### [Description of the task]
The required output is the whole listing below, unchanged.

### [Supplied entries]
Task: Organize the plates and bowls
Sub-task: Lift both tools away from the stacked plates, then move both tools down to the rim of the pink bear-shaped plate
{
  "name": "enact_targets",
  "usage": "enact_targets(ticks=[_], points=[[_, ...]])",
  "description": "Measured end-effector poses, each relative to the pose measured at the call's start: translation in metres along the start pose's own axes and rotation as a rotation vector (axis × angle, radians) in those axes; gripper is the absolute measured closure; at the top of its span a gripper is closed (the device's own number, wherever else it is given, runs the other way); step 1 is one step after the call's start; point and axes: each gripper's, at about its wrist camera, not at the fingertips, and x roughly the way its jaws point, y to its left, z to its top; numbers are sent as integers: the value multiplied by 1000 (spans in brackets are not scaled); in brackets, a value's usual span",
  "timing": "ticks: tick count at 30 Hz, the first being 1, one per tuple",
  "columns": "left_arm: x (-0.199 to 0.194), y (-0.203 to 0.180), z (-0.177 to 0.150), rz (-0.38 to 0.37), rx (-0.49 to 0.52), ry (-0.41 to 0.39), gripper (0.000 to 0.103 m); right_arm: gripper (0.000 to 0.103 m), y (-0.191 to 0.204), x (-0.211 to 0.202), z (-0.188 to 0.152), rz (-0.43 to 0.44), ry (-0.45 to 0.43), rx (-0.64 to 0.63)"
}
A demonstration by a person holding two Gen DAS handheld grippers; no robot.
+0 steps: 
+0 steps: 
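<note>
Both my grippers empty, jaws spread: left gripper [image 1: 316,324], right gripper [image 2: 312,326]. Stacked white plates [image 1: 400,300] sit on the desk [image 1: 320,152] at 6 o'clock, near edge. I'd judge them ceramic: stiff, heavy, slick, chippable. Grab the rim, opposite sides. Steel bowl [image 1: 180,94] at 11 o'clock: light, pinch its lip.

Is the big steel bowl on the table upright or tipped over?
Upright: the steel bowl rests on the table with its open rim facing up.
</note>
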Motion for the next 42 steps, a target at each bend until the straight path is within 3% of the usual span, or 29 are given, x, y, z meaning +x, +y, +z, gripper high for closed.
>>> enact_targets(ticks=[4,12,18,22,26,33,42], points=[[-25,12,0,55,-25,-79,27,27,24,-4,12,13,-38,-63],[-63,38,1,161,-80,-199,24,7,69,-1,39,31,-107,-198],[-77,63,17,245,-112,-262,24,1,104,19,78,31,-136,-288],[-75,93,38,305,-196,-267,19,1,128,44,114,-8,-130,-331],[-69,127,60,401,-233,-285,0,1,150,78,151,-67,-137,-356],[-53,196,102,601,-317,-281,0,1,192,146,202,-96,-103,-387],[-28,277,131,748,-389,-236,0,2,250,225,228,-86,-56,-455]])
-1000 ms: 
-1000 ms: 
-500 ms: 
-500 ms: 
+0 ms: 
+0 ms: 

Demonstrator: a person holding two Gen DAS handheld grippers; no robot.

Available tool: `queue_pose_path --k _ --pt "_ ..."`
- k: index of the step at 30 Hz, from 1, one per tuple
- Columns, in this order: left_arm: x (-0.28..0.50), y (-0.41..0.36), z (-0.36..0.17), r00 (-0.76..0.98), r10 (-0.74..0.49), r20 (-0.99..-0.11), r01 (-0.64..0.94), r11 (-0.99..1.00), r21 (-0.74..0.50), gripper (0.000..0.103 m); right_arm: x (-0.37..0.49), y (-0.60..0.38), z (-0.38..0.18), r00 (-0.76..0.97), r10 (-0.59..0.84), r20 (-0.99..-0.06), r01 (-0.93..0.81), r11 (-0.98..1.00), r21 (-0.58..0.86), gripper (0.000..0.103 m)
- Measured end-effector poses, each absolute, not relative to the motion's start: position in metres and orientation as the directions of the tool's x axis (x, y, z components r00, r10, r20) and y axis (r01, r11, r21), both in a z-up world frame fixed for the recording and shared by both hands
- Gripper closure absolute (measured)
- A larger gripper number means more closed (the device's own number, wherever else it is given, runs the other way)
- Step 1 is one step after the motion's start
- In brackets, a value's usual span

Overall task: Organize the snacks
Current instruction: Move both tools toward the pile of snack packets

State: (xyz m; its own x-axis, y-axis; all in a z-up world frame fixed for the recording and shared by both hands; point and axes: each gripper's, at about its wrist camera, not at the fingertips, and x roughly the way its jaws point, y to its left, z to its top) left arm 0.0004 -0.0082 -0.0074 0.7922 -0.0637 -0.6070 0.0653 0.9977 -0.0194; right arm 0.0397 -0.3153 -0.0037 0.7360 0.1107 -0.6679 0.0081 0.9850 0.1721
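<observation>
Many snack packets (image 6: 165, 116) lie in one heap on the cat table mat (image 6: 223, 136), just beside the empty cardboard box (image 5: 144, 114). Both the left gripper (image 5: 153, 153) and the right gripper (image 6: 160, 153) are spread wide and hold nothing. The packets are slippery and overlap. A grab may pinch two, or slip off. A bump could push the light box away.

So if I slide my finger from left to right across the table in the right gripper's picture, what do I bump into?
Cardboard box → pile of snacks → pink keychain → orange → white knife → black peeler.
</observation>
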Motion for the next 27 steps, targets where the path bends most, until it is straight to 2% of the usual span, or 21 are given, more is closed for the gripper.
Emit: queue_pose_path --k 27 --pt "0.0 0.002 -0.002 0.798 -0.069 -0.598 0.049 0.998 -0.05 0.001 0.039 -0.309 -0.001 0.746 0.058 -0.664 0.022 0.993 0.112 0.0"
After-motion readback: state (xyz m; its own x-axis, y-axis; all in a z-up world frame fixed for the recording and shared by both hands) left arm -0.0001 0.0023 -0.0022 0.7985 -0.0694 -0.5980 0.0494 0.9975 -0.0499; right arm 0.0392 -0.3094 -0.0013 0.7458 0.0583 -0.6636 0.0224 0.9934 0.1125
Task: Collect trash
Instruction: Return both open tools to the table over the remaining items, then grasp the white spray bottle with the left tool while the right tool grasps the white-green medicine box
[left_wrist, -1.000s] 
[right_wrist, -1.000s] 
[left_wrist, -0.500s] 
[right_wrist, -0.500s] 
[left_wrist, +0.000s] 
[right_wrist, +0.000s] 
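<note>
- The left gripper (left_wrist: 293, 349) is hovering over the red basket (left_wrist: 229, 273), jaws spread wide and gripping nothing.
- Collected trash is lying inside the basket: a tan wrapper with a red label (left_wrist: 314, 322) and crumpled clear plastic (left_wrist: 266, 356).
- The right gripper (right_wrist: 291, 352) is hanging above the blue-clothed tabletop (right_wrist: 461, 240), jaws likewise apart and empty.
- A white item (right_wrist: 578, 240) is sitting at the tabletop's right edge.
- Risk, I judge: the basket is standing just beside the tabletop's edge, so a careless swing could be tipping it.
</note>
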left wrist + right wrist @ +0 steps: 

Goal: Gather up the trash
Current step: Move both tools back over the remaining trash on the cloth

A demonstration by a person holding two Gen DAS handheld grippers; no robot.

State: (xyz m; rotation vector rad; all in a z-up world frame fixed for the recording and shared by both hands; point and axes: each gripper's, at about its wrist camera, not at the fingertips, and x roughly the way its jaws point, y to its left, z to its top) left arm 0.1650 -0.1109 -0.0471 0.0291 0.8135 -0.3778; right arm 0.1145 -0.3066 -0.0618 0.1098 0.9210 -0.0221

### [The answer]
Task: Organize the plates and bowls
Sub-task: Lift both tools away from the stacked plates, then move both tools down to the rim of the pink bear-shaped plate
{
  "name": "enact_targets",
  "usage": "enact_targets(ticks=[_], points=[[_, ...]])",
  "description": "Measured end-effector poses, each relative to the pose measured at the call's start: translation in metres along the start pose's own axes and rotation as a rotation vector (axis × angle, radians) in those axes; gripper is the absolute measured closure; at the top of its span a gripper is closed (the device's own number, wherever else it is given, runs the other way); step 1 is one step after the call's start; point and axes: each gripper's, at about its wrist camera, not at the fingertips, and x roughly the way its jaws point, y to its left, z to its top; numbers are sent as integers: the value multiplied by 1000 (spans in brackets are not scaled); in brackets, a value's usual span",
  "timing": "ticks: tick count at 30 Hz, the first being 1, one per tuple",
  "columns": "left_arm: x (-0.199 to 0.194), y (-0.203 to 0.180), z (-0.177 to 0.150), rz (-0.38 to 0.37), rx (-0.49 to 0.52), ry (-0.41 to 0.39), gripper (0.000 to 0.103 m); right_arm: gripper (0.000 to 0.103 m), y (-0.191 to 0.204), x (-0.211 to 0.202), z (-0.188 to 0.152), rz (-0.43 to 0.44), ry (-0.45 to 0.43), rx (-0.64 to 0.63)"
}
A demonstration by a person holding two Gen DAS handheld grippers; no robot.
+0 steps: 
+0 steps: 
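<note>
Both my grippers empty, jaws spread: left gripper [image 1: 316,324], right gripper [image 2: 312,326]. Stacked white plates [image 1: 400,300] sit on the desk [image 1: 320,152] at 6 o'clock, near edge. I'd judge them ceramic: stiff, heavy, slick, chippable. Grab the rim, opposite sides. Steel bowl [image 1: 180,94] at 11 o'clock: light, pinch its lip.

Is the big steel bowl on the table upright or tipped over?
Upright: the steel bowl rests on the table with its open rim facing up.
</note>
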Motion for the next 42 steps, a target at each bend until the straight path is within 3% of the usual span, or 29 are given, x, y, z meaning +x, +y, +z, gripper high for closed.
>>> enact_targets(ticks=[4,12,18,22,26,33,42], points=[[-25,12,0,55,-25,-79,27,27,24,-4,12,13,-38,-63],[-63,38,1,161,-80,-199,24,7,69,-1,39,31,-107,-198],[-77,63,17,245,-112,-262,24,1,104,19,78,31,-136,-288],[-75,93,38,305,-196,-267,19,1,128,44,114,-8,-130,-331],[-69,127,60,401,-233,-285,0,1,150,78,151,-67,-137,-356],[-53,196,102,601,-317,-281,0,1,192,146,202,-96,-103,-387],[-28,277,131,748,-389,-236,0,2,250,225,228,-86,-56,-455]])
-1000 ms: 
-1000 ms: 
-500 ms: 
-500 ms: 
+0 ms: 
+0 ms: 

Demonstrator: a person holding two Gen DAS handheld grippers; no robot.

Available tool: `queue_pose_path --k _ --pt "_ ..."`
- k: index of the step at 30 Hz, from 1, one per tuple
- Columns, in this order: left_arm: x (-0.28..0.50), y (-0.41..0.36), z (-0.36..0.17), r00 (-0.76..0.98), r10 (-0.74..0.49), r20 (-0.99..-0.11), r01 (-0.64..0.94), r11 (-0.99..1.00), r21 (-0.74..0.50), gripper (0.000..0.103 m); right_arm: x (-0.37..0.49), y (-0.60..0.38), z (-0.38..0.18), r00 (-0.76..0.97), r10 (-0.59..0.84), r20 (-0.99..-0.06), r01 (-0.93..0.81), r11 (-0.98..1.00), r21 (-0.58..0.86), gripper (0.000..0.103 m)
- Measured end-effector poses, each absolute, not relative to the motion's start: position in metres and orientation as the directions of the tool's x axis (x, y, z components r00, r10, r20) and y axis (r01, r11, r21), both in a z-up world frame fixed for the recording and shared by both hands
- Gripper closure absolute (measured)
- A larger gripper number means more closed (the device's own number, wherever else it is given, runs the other way)
- Step 1 is one step after the motion's start
- In brackets, a value's usual span

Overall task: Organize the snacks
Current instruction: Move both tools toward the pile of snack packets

State: (xyz m; its own x-axis, y-axis; all in a z-up world frame fixed for the recording and shared by both hands; point and axes: each gripper's, at about its wrist camera, not at the fingertips, and x roughly the way its jaws point, y to its left, z to its top) left arm 0.0004 -0.0082 -0.0074 0.7922 -0.0637 -0.6070 0.0653 0.9977 -0.0194; right arm 0.0397 -0.3153 -0.0037 0.7360 0.1107 -0.6679 0.0081 0.9850 0.1721
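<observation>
Many snack packets (image 6: 165, 116) lie in one heap on the cat table mat (image 6: 223, 136), just beside the empty cardboard box (image 5: 144, 114). Both the left gripper (image 5: 153, 153) and the right gripper (image 6: 160, 153) are spread wide and hold nothing. The packets are slippery and overlap. A grab may pinch two, or slip off. A bump could push the light box away.

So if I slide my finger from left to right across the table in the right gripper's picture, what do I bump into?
Cardboard box → pile of snacks → pink keychain → orange → white knife → black peeler.
</observation>
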Motion for the next 27 steps, targets where the path bends most, until it is straight to 2% of the usual span, or 21 are given, more is closed for the gripper.
Emit: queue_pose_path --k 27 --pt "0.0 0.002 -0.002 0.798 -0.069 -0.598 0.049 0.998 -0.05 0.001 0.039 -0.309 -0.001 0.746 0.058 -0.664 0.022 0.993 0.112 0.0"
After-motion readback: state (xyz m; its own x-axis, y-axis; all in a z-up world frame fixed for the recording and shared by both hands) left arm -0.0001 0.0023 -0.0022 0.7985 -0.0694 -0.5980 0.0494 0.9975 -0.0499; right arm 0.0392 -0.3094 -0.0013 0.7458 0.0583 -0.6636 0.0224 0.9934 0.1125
Task: Collect trash
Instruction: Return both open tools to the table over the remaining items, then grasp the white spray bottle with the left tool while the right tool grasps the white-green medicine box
[left_wrist, -1.000s] 
[right_wrist, -1.000s] 
[left_wrist, -0.500s] 
[right_wrist, -0.500s] 
[left_wrist, +0.000s] 
[right_wrist, +0.000s] 
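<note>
- The left gripper (left_wrist: 293, 349) is hovering over the red basket (left_wrist: 229, 273), jaws spread wide and gripping nothing.
- Collected trash is lying inside the basket: a tan wrapper with a red label (left_wrist: 314, 322) and crumpled clear plastic (left_wrist: 266, 356).
- The right gripper (right_wrist: 291, 352) is hanging above the blue-clothed tabletop (right_wrist: 461, 240), jaws likewise apart and empty.
- A white item (right_wrist: 578, 240) is sitting at the tabletop's right edge.
- Risk, I judge: the basket is standing just beside the tabletop's edge, so a careless swing could be tipping it.
</note>
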left wrist + right wrist @ +0 steps: 

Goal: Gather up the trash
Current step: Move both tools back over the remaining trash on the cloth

A demonstration by a person holding two Gen DAS handheld grippers; no robot.

State: (xyz m; rotation vector rad; all in a z-up world frame fixed for the recording and shared by both hands; point and axes: each gripper's, at about its wrist camera, not at the fingertips, and x roughly the way its jaws point, y to its left, z to its top) left arm 0.1650 -0.1109 -0.0471 0.0291 0.8135 -0.3778; right arm 0.1145 -0.3066 -0.0618 0.1098 0.9210 -0.0221

No additional answer text is required.